Finland has been slow in launching a recycling system for plastic packaging used by consumers, who are only now learning to recycle them. This is not difficult: packages are emptied, rinsed with water, drained and bagged separately from other waste.
“When it comes to recycling consumer plastics, we are far behind countries like Sweden. For a long time, we have only recycled deposit bottles and packaging films. The recycling target for non-deposit packaging is 16 percent in 2016, and as high as 22 percent in 2020. This means that we must recycle 12,000 tonnes more than in 2015. The goal is to collect at least 6,000 tonnes from consumers in 2016.”
Around half of B2B plastic waste recycled
“Plastic packaging waste has been collected in Finland since the 1970s,” says Suomen Uusiomuovi Oy’s managing director Vesa Soini. In practical terms this means that waste goes through environmental management companies and recycling operators to refineries.
The plastic collected from businesses is also turned into granulates.
“Most of the B2B waste, such as pallet wrap, is easy to recycle, while canisters and multilayer packages are not recycled on the same scale,” Soini explains.
Between 40 and 50 percent of B2B packaging is recycled in Finland, which amounts to around 14,000 tonnes; for consumer packaging this figure is less than 10 percent. A lot of B2B packaging is also reused.
“There are pools that help their members to reuse boxes and containers. Around 67 percent of plastic packaging is reused, in other words, only around 33 percent need to be recycled or reused in other contexts. We are one of the top European countries to reuse plastic packaging,” says Soini.
Text Päivi Maaniitty, photo Ville Rinne
For more information about recycling of B2B packaging, please visit www.uusiomuovi.fi/fin/yrityksille (in Finnish)
Sorting of household plastic packaging waste
You can recycle empty, clean and dry household plastic packaging
• Recyclable items include food packaging, detergent packaging, plastic bottles, bags and wraps as well as EPS packaging.
What you cannot recycle
• Dirty plastic packaging and mixed waste
• PVC packaging
• Other plastic products or B2B packaging
• For example, a freezer tub and tarpaulin are not packaging but plastic products, and they are recycled by municipalities.
• Caps, lids, pumps and similar must be removed and put in the recycling bin separately.
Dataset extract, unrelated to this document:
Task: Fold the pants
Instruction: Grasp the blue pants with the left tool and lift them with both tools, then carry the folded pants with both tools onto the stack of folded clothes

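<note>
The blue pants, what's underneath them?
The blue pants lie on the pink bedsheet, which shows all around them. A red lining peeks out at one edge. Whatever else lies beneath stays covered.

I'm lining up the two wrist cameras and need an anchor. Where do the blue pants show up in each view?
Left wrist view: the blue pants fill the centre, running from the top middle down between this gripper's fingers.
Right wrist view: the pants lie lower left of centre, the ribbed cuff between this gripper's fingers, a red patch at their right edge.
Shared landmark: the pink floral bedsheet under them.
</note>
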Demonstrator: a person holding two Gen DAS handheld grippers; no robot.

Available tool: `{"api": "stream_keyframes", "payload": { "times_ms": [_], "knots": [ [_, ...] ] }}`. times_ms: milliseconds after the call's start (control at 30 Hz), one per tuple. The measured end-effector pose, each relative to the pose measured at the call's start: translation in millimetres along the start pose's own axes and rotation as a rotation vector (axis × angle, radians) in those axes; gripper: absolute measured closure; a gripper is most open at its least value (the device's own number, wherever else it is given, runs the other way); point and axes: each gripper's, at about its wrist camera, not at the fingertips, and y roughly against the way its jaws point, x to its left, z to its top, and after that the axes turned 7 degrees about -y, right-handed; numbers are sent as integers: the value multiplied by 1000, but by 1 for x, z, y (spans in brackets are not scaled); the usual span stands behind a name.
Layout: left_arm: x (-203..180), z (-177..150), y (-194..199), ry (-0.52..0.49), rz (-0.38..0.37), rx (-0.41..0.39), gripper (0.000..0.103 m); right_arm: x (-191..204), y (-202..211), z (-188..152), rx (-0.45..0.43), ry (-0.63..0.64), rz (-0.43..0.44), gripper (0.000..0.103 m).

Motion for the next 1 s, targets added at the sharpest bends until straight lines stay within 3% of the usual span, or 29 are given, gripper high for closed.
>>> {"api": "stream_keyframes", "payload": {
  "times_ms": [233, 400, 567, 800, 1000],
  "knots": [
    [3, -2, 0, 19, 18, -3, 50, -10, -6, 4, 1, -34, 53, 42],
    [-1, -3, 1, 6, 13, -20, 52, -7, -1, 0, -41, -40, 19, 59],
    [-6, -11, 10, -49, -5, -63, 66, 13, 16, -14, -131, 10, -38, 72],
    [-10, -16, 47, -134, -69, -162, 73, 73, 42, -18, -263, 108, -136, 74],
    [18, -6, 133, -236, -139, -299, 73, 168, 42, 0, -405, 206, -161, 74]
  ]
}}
Caps and lids are often made of different plastic than the rest of the packaging.
• If a packaging has a carton case wrapped around a plastic cup and a metal lid and the parts can be detached, each part must be put into the relevant recycling bin.
• Packaging made of different types of plastic should never be stacked inside each other as the sensors only identify the outermost packaging.
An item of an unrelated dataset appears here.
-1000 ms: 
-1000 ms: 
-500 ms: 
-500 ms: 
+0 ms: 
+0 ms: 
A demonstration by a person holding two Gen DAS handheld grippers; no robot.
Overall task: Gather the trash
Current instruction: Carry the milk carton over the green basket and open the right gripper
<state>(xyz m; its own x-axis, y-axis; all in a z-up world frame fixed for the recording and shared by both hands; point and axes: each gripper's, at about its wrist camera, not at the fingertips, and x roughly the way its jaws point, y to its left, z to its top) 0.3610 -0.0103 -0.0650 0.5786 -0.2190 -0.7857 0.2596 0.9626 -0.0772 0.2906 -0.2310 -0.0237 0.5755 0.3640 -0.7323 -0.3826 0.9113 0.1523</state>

• You can leave the price label on a fruit bag.
• PVC packaging can be identified by the PVC code (03). If there is no code, you can test the product by bending it. If a white edge appears, the packaging is possibly made of PVC. If you are unsure, dispose of the packaging with mixed waste.
• Coffee and crisp bags sometimes have a metal inner surface but they may still be plastic packaging as more than 50 percent of their weight is plastic.
• Packaging made of biodegradable plastic should be put into compost but they can also be put into our containers. They will not be used in new plastic products but in energy production instead.
• Packaging containing hazardous substances or residues cannot be recycled. For example, engine oil contaminates other packages and causes enormous problems for the process. These packaging must be taken to municipal collection points.
• Empty medicine tubs can be recycled but packaging containing medicine or residue must be taken to a pharmacy or municipal collection point.
• Packaging should be empty, clean and dry. As a rule, packaging should be so clean that they can be stored at home for a couple of weeks. If a quick rinse with cold water is not enough, it may be more eco-friendly to dispose of the packaging with mixed waste.